Before taking any money from your pension you should shop around to find a product that is suitable for you.

Tax free lump sum at retirement

You can normally take up to 25% of your pension savings as a tax-free lump sum at the point you access them.

The estimated yearly income shown in the bubble in the section titled ‘looking ahead’ assumes that you do not take a tax-free lump sum. However, as many customers do take the tax-free lump sum, we have also provided you with a projection of the lump sum that you could take assuming you took the full 25% tax-free lump sum as well as the income you could get (which will be lower).

Inflation

Inflation effects the costs of goods and services each year. This means your income will probably buy you less in the future than it does today.

We have allowed for the effects of inflation in your projections by assuming a rate of 2.0% a year. In reality inflation rates fluctuate, and this will affect the value of your pension and any associated income.

As an example, the value of a £10,000 cash deposit in an account paying 0% interest would be affected by a 2% annual rise in the Consumer Prices Index. In five years’ time, the money in the account would only buy what £9,057 would buy today.

Divorce

Any pension-sharing order is included in your future pension estimate.

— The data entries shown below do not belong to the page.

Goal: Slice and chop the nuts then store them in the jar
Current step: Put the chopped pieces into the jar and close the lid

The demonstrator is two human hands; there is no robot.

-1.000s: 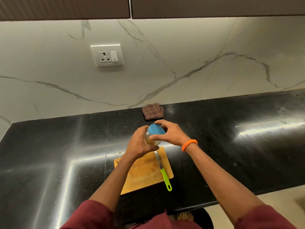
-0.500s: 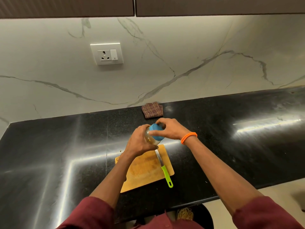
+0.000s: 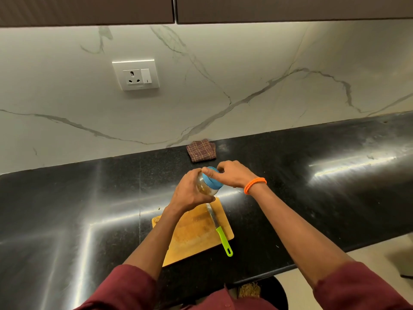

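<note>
From the head camera we see our left hand (image 3: pixel 190 193) gripping the glass jar (image 3: pixel 206 186) above the black surface (image 3: pixel 89 198). Our right hand (image 3: pixel 232 175) clamps its blue lid (image 3: pixel 213 181), having turned further since a moment ago. Storing seems nearly finished; the knife (image 3: pixel 220 229) rests on the cutting board (image 3: pixel 192 233).

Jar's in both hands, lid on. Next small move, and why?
Probably finish twisting the blue lid tight, then set the jar down. The right hand grips the lid while the left hand holds the tilted glass body above the cutting board. The board looks swept of nuts and the knife lies idle on it, so chopping seems done.
</note>
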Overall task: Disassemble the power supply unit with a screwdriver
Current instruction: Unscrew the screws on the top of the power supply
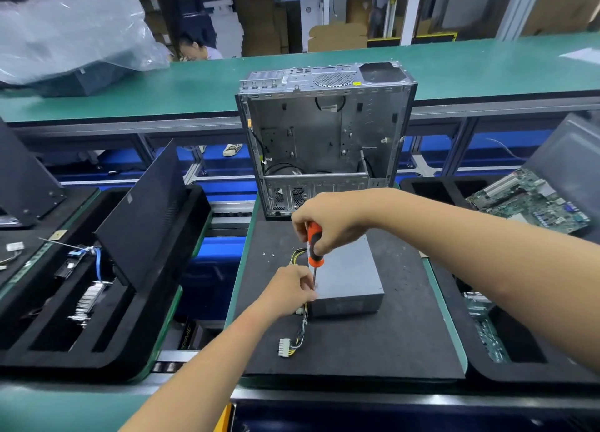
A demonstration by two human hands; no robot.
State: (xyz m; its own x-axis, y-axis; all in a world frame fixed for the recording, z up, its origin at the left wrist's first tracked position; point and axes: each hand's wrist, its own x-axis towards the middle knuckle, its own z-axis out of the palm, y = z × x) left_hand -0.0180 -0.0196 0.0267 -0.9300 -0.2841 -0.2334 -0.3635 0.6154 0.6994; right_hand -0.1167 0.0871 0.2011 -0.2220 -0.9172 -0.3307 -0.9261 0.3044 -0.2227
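Note:
A grey power supply unit (349, 277) lies flat on a black foam mat (373, 344) in the middle. Its cable bundle with a white connector (286, 347) trails off its left side toward me. My right hand (328, 224) grips the orange and black handle of a screwdriver (314, 248), held upright with its tip on the unit's near left top corner. My left hand (289, 287) pinches the shaft near the tip, resting against the unit's left edge.
An empty metal computer case (324, 136) stands open behind the mat. Black foam trays sit left (107, 334) and right (519, 366), holding a dark side panel (143, 217), cables and a green circuit board (532, 201). Two small screws (268, 254) lie on the mat.

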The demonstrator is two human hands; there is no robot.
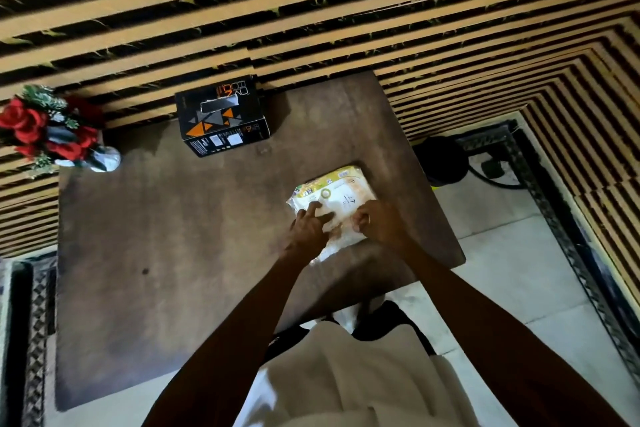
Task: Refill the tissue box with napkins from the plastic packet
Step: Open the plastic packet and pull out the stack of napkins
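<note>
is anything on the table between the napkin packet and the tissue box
Nothing visible does. The brown table is bare between the packet, under both hands at the near right, and the black box by the far edge. The flowers stand off at the far left corner, clear of that path.
</note>
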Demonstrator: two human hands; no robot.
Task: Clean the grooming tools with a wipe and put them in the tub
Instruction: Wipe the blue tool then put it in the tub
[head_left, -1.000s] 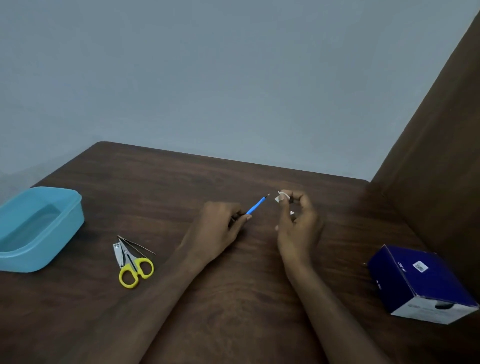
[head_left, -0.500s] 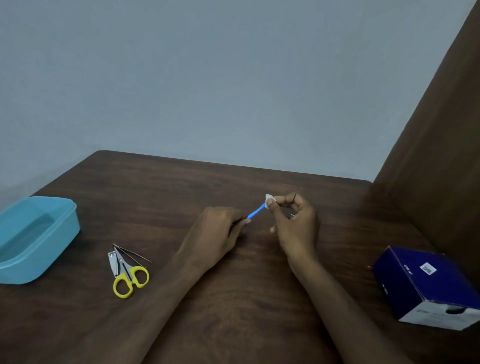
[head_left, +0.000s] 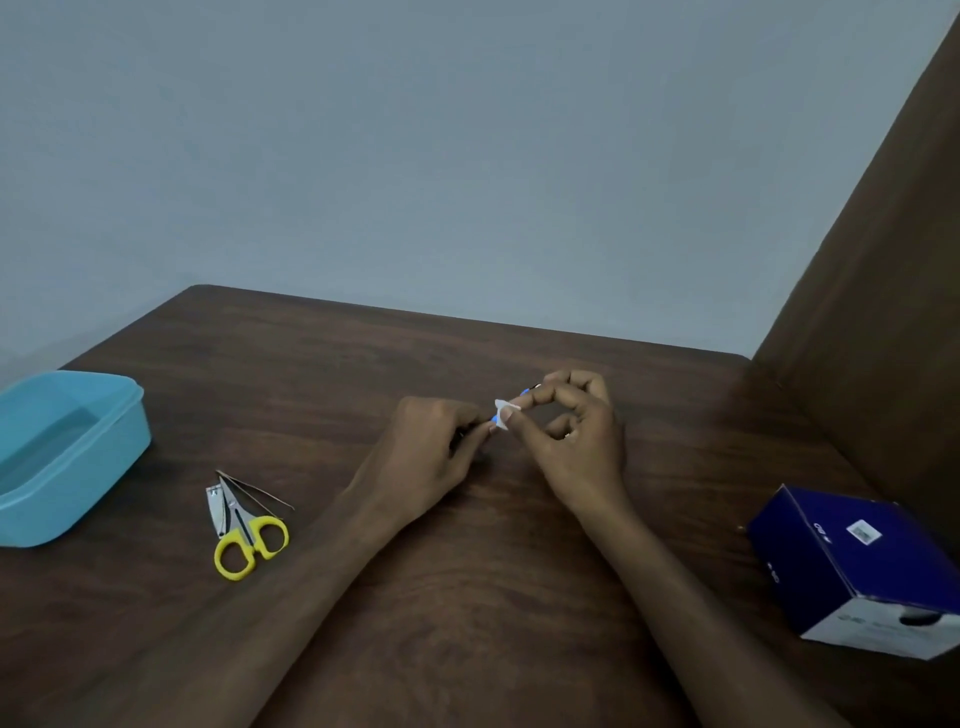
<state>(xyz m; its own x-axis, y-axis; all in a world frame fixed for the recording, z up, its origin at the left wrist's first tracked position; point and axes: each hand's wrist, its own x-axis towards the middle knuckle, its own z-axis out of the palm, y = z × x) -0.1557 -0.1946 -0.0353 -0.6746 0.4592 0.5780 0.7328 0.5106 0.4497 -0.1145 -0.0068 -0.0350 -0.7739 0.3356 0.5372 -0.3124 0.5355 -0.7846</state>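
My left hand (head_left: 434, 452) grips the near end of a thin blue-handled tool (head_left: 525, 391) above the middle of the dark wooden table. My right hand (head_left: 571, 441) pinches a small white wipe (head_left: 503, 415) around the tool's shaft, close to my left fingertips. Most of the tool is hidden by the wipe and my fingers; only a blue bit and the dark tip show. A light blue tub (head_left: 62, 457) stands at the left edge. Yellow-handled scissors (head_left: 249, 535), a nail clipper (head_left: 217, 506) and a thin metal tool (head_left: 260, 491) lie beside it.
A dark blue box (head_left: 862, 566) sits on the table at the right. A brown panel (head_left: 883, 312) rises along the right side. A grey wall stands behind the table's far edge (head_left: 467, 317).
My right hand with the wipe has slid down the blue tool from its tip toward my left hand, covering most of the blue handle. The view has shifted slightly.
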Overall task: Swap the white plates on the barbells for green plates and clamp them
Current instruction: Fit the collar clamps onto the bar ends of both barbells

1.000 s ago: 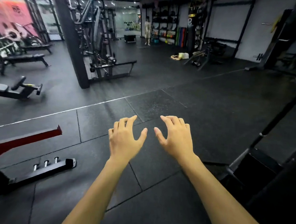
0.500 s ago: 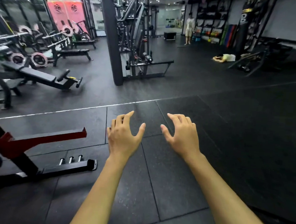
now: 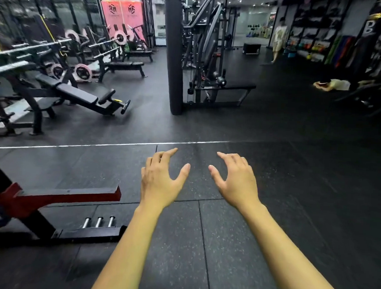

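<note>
Two bare hands, left hand (image 3: pixel 159 182) and right hand (image 3: pixel 236 183), fingers spread wide and holding nothing, hover over the black rubber floor (image 3: pixel 293 194), well short of the white round plates (image 3: pixel 83 72) on the steel barbells (image 3: pixel 31 47) far left of them; step judged: approach, walking over before stripping plates.

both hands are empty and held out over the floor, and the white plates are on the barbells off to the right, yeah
Not quite. In the head view the white plates sit on the barbells off to the left, not the right. The rest holds: the left hand and right hand are empty, fingers relaxed, held out over the floor.
</note>
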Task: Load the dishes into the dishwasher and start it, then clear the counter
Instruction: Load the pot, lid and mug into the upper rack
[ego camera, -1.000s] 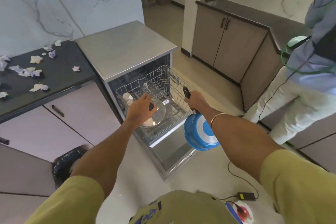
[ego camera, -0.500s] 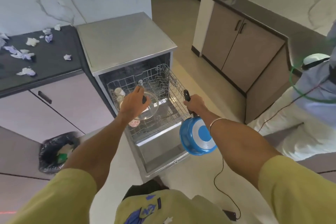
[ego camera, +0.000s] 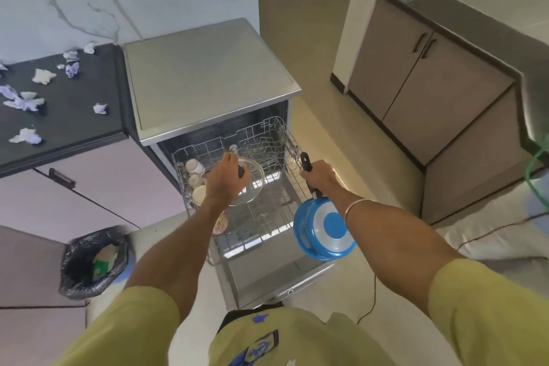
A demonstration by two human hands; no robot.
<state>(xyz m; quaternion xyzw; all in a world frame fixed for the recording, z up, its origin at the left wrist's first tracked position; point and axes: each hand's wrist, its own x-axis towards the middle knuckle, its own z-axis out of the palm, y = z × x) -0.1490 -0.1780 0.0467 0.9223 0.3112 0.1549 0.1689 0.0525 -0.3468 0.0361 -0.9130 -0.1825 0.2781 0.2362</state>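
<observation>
The steel dishwasher (ego camera: 208, 77) stands open, its door (ego camera: 276, 273) folded down and the wire rack (ego camera: 276, 140) pulled out. My left hand (ego camera: 224, 180) grips the black knob of a glass lid (ego camera: 252, 178) held over the rack. A few white cups (ego camera: 194, 166) sit along the rack's left side. My right hand (ego camera: 319, 172) holds the black handle of a blue pan (ego camera: 322, 230), which hangs bottom-up to the right of the rack, above the door.
Crumpled paper scraps (ego camera: 25, 102) lie on the dark counter (ego camera: 68, 116) at left. A bin with a black liner (ego camera: 92, 261) stands on the floor at lower left. Brown cabinets (ego camera: 416, 74) run along the right. A cable (ego camera: 371, 300) trails on the floor.
The view has shifted, so the dishwasher sits more central and the person at right has mostly left the frame. Both hands keep their hold over the rack.
</observation>
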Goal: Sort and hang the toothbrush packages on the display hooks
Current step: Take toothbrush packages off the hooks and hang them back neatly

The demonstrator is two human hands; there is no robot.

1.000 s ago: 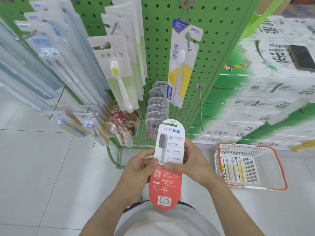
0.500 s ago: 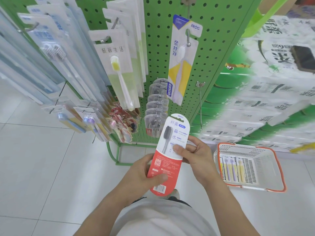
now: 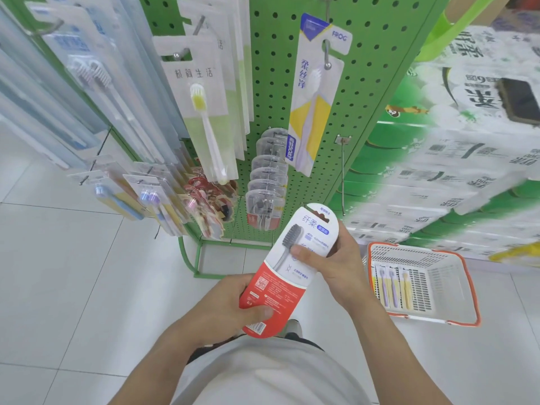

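Both our left hand (image 3: 230,305) and right hand (image 3: 330,258) grip the red-and-white carded toothbrush package (image 3: 287,270) below the green pegboard (image 3: 377,68); next, seemingly, threading its hang-hole onto the bare metal hook (image 3: 342,176).

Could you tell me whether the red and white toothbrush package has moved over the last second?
Yes. The red and white toothbrush package has tilted, its top leaning right toward the bare hook on the green pegboard.
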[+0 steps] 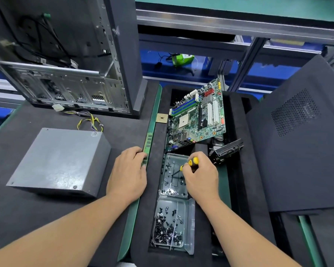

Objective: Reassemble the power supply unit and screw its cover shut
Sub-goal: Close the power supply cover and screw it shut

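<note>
Late stage: the power supply unit (60, 162) sits closed on the tabletop (17, 212) at left, cover on, while the right hand (200, 173) grips a screwdriver (187, 164) over the screw tray (174, 175), left hand (127, 173) resting flat; screws apparently remain to drive.

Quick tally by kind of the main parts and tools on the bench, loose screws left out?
Power supply unit: 1
Screwdriver: 1
Clear screw trays: 2
Motherboard: 1
CPU chip: 1
RAM stick: 1
Computer case: 1
Black side panel: 1
Total: 9
</note>
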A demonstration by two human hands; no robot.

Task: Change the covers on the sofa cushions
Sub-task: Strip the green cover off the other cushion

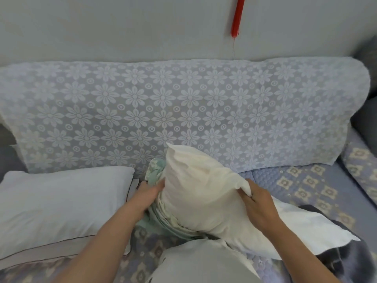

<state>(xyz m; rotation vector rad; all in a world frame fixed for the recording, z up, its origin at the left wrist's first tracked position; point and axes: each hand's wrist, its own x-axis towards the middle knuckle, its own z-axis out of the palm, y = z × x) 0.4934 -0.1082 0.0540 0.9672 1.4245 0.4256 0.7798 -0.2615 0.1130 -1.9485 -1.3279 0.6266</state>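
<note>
A cream cushion insert (195, 193) stands tilted on the sofa seat, most of it bare. A pale green patterned cover (163, 219) is bunched around its lower left end. My left hand (150, 196) grips the bunched cover at the cushion's left side. My right hand (258, 205) pinches the insert's right corner. A white cushion (310, 227) lies flat under my right hand, on the seat.
A grey-white pillow (59, 205) with dark piping lies on the left of the blue quilted seat (302, 180). Floral lace covers the backrest (183, 111). A grey garment (204, 262) sits at the bottom centre. Dark cushions (367, 123) stand at the right; a red tassel (237, 17) hangs on the wall.
</note>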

If you require more information then please contact us.

Charges

Charges impact the returns on your pension and therefore effect the amount you may get back in the future. We have taken the following charges into account when projecting your account value forwards:

  • Investment charges set by the company managing your funds (known as ongoing fund charges)
  • Rebates that reduce the ongoing fund charges you pay
  • Dealing charges
  • Fidelity’s service fee
  • On-going adviser fees

We have not made allowances for any other fees within the projections in your statement, such as transaction fees or the quarterly investor fee. As charges impact the amount you might get back in the future, the amounts shown may be less if the actual charges you pay are higher than we have allowed for.

You can find out more information about our costs and charges here. You can find details of all the costs and charges you have incurred by logging into your account.

Getting more information

For further information on your pension and for a full breakdown of your transaction history please login to your account.

Help with your retirement planning

Your annual statement and the projections within them are not intended to be considered as investment advice or a personal recommendation regarding your personal retirement planning based on your personal situation. You should not rely on the statement to make your retirement planning decisions.

Pension and retirement planning can be complex, you should speak with a financial adviser or seek guidance if you require more detailed help and information with your retirement planning.

None

You can also speak to a Fidelity retirement specialist to discuss your options for free on 0800 368 6882, Monday to Friday, 9am - 5pm.

For help finding a financial adviser, visit moneyadviceservice.org.uk/directory or unbiased.co.uk If you’d like more information about your pension, please log in to your account.

If you’d like more information about your pension, please log in at fidelity.co.uk or speak to your adviser or intermediary.

Further information about how we form the assumptions

If you have a pension savings account the guidelines for the assumptions used are set by the Financial Reporting Council. You can find out more from the ‘Technical Memorandum’ found on their website: www.frc.org.uk.

If you have a pension drawdown account the assumptions we use are set out by the Financial Conduct Authority.